**EXERCISE INSTRUCTIONS**
Scan the data below for the string "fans". Copy every line where it appears.

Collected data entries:
::::::::

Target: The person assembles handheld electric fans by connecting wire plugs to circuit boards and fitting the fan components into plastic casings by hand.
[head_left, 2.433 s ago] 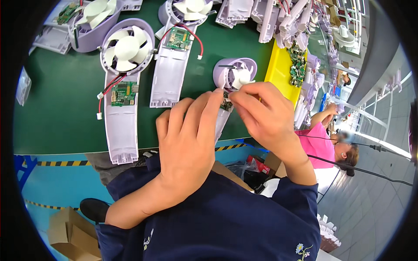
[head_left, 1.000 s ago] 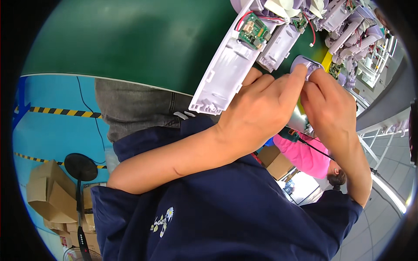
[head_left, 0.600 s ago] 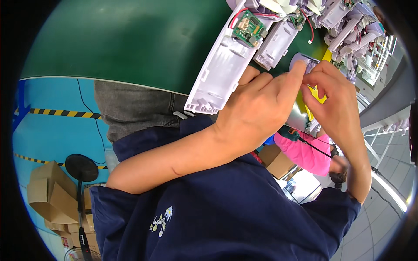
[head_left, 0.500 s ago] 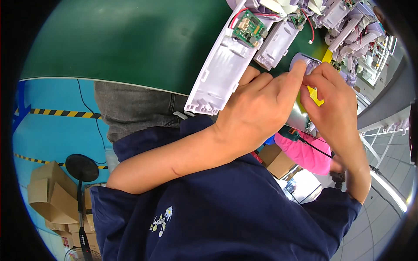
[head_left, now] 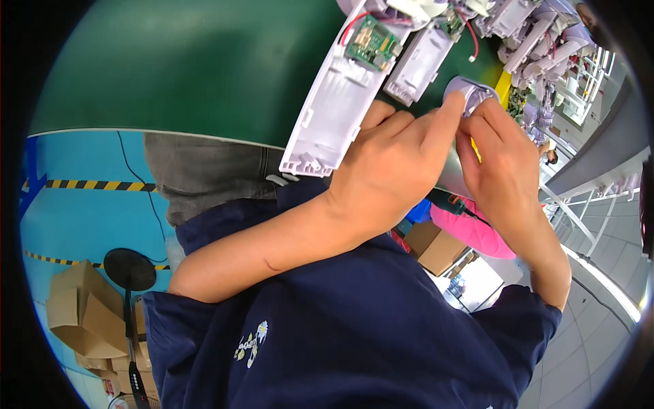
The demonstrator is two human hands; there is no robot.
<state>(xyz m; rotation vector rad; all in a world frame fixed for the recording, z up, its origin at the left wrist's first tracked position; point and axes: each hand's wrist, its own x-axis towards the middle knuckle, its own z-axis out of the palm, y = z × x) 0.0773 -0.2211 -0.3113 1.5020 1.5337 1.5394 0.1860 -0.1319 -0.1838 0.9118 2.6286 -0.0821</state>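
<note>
A small curved pale lilac plastic part (head_left: 470,87) sits at the fingertips of both hands. My left hand (head_left: 398,160) reaches across with its index finger stretched to the part's near edge; its other fingers are curled. My right hand (head_left: 503,153) pinches at the same part, thumb and index finger close together; anything smaller between them is hidden. Left of my left hand lies a long open pale lilac housing (head_left: 334,112) carrying a green circuit board (head_left: 373,44) and red wire. Whether my curled left fingers touch this housing I cannot tell. Beyond them lies a shorter housing (head_left: 417,68).
The green tabletop (head_left: 170,68) spreads to the left. Many lilac housings with wires (head_left: 538,48) are heaped at the far right, beside a yellow strip (head_left: 503,87). A dark tool with a cable (head_left: 446,201) is under my right arm, near a person's pink sleeve (head_left: 470,228).
The whole view has shifted slightly, so the housings appear farther left. My right fingertips have moved up onto the small lilac part. My left index finger stays at it.
</note>
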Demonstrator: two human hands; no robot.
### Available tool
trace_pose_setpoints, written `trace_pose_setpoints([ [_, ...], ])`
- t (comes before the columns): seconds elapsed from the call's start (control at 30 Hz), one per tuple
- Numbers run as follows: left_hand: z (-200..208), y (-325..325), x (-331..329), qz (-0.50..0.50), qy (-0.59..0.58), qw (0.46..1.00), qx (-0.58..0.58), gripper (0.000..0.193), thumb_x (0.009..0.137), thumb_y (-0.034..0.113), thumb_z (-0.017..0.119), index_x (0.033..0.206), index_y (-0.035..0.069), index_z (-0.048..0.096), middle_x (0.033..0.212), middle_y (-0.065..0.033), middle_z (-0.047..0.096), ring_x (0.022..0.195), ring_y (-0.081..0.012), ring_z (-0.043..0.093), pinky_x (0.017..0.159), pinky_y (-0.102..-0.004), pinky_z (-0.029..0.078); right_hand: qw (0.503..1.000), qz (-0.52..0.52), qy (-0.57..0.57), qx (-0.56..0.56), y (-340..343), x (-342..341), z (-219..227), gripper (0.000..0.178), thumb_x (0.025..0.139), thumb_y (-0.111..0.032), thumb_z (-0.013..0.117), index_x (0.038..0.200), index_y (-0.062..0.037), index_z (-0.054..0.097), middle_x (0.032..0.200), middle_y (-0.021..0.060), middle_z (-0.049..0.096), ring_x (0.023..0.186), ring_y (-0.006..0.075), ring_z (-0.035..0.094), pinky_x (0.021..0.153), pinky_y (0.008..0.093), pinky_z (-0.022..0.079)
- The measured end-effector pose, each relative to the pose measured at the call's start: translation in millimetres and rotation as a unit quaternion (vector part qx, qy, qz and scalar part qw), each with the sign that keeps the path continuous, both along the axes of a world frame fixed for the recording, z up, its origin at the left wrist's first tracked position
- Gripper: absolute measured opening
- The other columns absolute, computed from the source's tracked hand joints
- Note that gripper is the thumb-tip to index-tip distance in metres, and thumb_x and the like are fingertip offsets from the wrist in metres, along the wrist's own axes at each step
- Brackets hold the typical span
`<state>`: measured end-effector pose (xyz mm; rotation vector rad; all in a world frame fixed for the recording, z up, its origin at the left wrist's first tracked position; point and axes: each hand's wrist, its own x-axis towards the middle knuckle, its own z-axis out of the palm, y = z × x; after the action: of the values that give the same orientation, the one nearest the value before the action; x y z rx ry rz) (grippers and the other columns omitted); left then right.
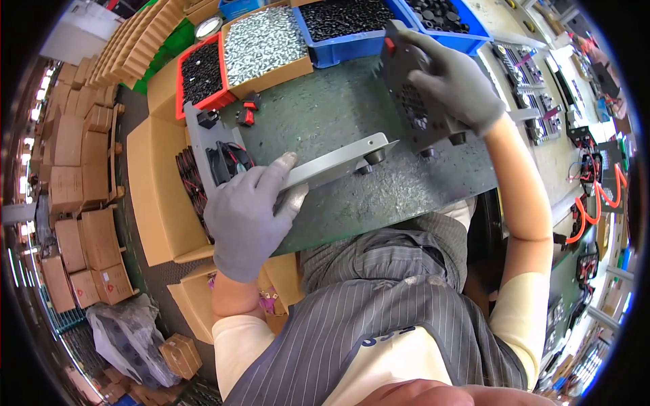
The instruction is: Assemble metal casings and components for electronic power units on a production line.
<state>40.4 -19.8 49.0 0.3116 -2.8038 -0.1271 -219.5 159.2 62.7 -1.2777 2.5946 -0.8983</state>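
My left hand [249, 213], in a grey glove, grips a grey L-shaped sheet-metal frame [335, 161] by its near corner. A black fan with red and black wires [230, 159] sits inside the frame's left side, and black feet show on its right end. My right hand [460, 84], also gloved, is closed on the upper edge of a dark perforated metal panel [409, 95], held upright and tilted. That panel carries a red part near its top and black round feet at its lower edge. A gap separates the two metal pieces. Small red-and-black switches [248, 111] lie beyond the frame.
Along the back of the green bench [325, 91] stand a red bin [202, 76] of black parts, a carton of silvery screws [264, 47] and blue bins [352, 44] of black parts. An open cardboard box [159, 193] adjoins the left edge. Stacked cartons [71, 159] stand farther left.
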Motion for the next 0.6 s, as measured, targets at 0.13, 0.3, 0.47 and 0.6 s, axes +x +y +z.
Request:
trace_pose_setpoints([
  [0.13, -4.2, 3.1, -0.5, 0.01, 0.023, 1.0, 0.017, 0.038, 0.071, 0.031, 0.07, 0.106, 0.02, 0.064, 0.076, -0.0011, 0.061, 0.068, -0.0216, 0.06, 0.061, -0.0346, 0.046, 0.991, -0.012, 0.134, -0.004, 7.1, -9.9, -6.6, 0.054, 0.083, -0.028, 0.063, 0.132, -0.0168, 0.044, 0.071, 0.0121, 0.06, 0.066, 0.0227, 0.058, 0.064, 0.0321, 0.046],
  [0.3, 5.5, 12.8, -4.3, 0.059, -0.006, 0.998, 0.026, 0.039, 0.07, 0.025, 0.072, 0.107, 0.015, 0.065, 0.084, -0.0089, 0.063, 0.076, -0.0271, 0.06, 0.068, -0.037, 0.046, 0.874, -0.401, 0.192, -0.197, 149.9, -108.3, 10.6, 0.048, 0.085, -0.033, 0.059, 0.126, -0.0105, 0.047, 0.076, 0.013, 0.064, 0.069, 0.0232, 0.061, 0.066, 0.0335, 0.045],
  [0.47, 5.6, 10.2, -3.1, 0.054, -0.006, 0.998, 0.03, 0.039, 0.071, 0.027, 0.072, 0.107, 0.014, 0.065, 0.086, -0.0094, 0.063, 0.077, -0.0276, 0.06, 0.069, -0.0373, 0.046, 0.701, -0.673, 0.219, -0.088, 313.4, -165.4, -95.3, 0.057, 0.08, -0.045, 0.058, 0.116, -0.0016, 0.055, 0.1, 0.0216, 0.064, 0.096, 0.0336, 0.06, 0.086, 0.0384, 0.044],
  [0.6, 4.2, 13.9, -6.8, 0.05, 0.005, 0.999, 0.014, 0.039, 0.072, 0.027, 0.073, 0.107, 0.012, 0.065, 0.088, -0.0103, 0.063, 0.078, -0.0281, 0.06, 0.068, -0.037, 0.046, 0.723, -0.677, -0.013, 0.135, 344.2, -184.7, -171.5, 0.059, 0.082, -0.052, 0.056, 0.103, 0.0027, 0.059, 0.092, 0.0199, 0.065, 0.081, 0.0312, 0.064, 0.073, 0.0386, 0.05],
])
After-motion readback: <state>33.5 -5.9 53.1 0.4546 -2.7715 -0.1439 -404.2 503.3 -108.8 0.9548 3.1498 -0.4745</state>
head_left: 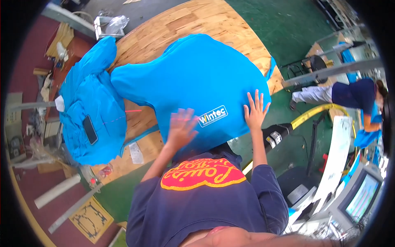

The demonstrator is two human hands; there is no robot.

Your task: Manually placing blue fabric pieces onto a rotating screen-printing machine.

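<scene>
A bright blue fabric cover [197, 76], shaped like a saddle cover with a small printed label, lies spread over the wooden table [222, 18]. My right hand [256, 112] rests flat on the cover's right side, fingers spread. Over its near left part is my left hand [181, 129], fingers stretched out and slightly smeared by motion; whether it touches the cloth I cannot tell. Neither hand grips anything. A narrow blue strap [142, 135] runs from the cover's near left edge toward a heap of more blue fabric [78, 111].
On the blue heap lies a dark phone [90, 129]. A paper slip [135, 153] sits at the table's near edge. A yellow-and-black curved bar [302, 119] stands to the right. Farther right are a co-worker [349, 94] handling blue cloth and a monitor [362, 197].
</scene>
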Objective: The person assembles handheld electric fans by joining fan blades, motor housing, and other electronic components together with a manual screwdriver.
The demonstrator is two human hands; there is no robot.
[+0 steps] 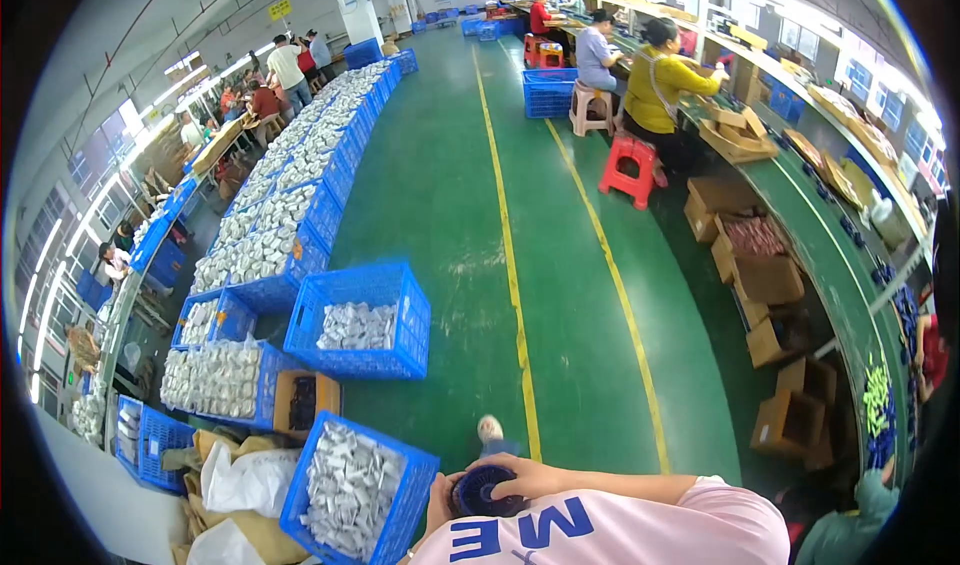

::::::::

**YOUR SOLUTION**
Target: The person assembles handheld electric fans by connecting wire plugs to circuit boards and fitting the fan components into plastic casings by hand.
Objective: The person assembles handheld electric fans by joining fan blades, motor housing, and other electronic components together with a manual screwdriver.

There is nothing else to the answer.